【fjconsultants365日Blog:4,154投稿目】fjコンサルタンツ藤原毅芳執筆
ニュートラル・ワースト・ベスト
経営のシナリオ(scenario)を描くときに下記のようなパターン分けをするときがあります。
・ニュートラル シナリオ neutral scenario
・ワースト シナリオ worst scenario
・ベスト シナリオ best scenario
の3パターンで描いていく。
《ベスト ケース←→ワースト ケース》
と表現されることも多い。
日本語で表現するならば
- 妥当なシナリオ
- 最悪なシナリオ
- 楽観的なシナリオ
となるでしょうか。
このパターン分けでシナリオをつくっていくときに注意する点を考えてみたいと思います。
ニュートラル シナリオ
ニュートラル シナリオは通常、妥当な内容で描いていきます。
では、ここでいう妥当とは何なのでしょうか。
おそらく考えているのは、先期と同じような売上が存在して、その上に新しい売上がうまく積み重なるだろう、というシナリオ。

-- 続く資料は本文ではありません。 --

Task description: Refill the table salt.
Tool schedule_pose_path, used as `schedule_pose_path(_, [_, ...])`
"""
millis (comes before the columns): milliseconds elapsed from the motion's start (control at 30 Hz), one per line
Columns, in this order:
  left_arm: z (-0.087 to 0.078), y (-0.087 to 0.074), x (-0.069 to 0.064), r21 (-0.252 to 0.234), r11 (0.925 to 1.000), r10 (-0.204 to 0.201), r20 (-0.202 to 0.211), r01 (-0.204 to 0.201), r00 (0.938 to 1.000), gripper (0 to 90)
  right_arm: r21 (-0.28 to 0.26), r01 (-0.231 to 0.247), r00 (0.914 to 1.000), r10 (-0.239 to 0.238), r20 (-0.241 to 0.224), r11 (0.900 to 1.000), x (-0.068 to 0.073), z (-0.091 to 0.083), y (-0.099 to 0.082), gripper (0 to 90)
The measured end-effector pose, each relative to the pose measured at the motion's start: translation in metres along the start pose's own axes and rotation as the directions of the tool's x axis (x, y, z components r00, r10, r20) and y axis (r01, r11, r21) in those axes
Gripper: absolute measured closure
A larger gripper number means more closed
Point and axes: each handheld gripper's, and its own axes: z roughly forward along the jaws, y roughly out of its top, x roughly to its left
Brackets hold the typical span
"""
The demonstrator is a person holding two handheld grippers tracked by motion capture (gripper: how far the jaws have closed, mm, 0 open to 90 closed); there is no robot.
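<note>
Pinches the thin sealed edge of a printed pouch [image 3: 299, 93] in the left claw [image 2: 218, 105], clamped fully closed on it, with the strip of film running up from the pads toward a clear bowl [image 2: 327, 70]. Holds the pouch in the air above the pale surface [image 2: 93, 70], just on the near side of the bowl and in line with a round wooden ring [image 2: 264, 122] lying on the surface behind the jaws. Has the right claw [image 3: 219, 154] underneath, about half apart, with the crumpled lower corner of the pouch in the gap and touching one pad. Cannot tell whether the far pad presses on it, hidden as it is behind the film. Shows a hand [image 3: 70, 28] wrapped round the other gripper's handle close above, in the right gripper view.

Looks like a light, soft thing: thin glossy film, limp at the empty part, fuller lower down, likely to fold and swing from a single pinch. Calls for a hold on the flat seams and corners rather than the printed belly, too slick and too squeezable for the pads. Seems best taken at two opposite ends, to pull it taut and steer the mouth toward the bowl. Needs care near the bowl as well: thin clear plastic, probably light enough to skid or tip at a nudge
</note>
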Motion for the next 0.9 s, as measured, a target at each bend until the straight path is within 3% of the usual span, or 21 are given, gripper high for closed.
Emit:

「だったら、先期売上の5%増、10%増でいいのでは」
というシナリオです。
言い換えると、何事も発生しない、障害も起こらない状態が続くのがニュートラル シナリオではないでしょうか。
平穏無事、大過なく進むシナリオです。
そんな時期もありますが、長くは続くことがありませんし永遠にニュートラル シナリオだけというわけではありません。
なので、他のシナリオも必要になるのです。
ベスト シナリオ
ベスト シナリオは最高のシナリオ。
想像する中で最高の結果を出すシナリオです。
これだけの根拠があるのだから、最大でココまで広がるだろう。
マーケットサイズはこれだけあるのだから、シェアを占めればココまで売上が増えるはず。
結果の最大値を考えるのがベスト シナリオなのです。
ではベスト シナリオが必要な理由はわかりますか?
実は、最高の結果を出すには
・商品在庫
・人員確保
・仕入れ確保
などバックヤードの確保が必要。
それなしに達成することはありません。
たとえば、iPhoneが全世界で売れた、という報道を見たときに、売れたこともすばらしいですが、それを供給した製造システムがもっとすばらしい。
売れるタイミングで供給できる実力があったから可能だったのです。
その裏側には、ベスト シナリオを想定し、供給を止めないための決断をしていたはずです。
決してベスト シナリオは楽観的な憶測ではなく立派な計画のひとつなのです。
ワースト シナリオ
ワースト シナリオは最悪事態想定。
どこまで最悪を想定できるのでしょうか。
ある外資企業では、もし・・・になったら、という想定で
『隕石が地球に衝突したら・・・』
という想定まであるそうです。
そこまで想定するかは経営者の判断ですが、ワースト シナリオは不可欠な存在。
まとめ
経営で描くシナリオはニュートラル、ベスト、ワーストの3つのシナリオだけではありません。
しかし、最低この3つであるニュートラル、ベスト、ワーストのシナリオはほしいところです。
ただ経営のシミュレーションをするという表現ではなく
・ニュートラルの方向を書く
・ベストな状況を考える
・ワーストな世界を描いてみる
と表現したほうが理解が深くなります。
あらためて表現力による思考の深さを感じ次第です。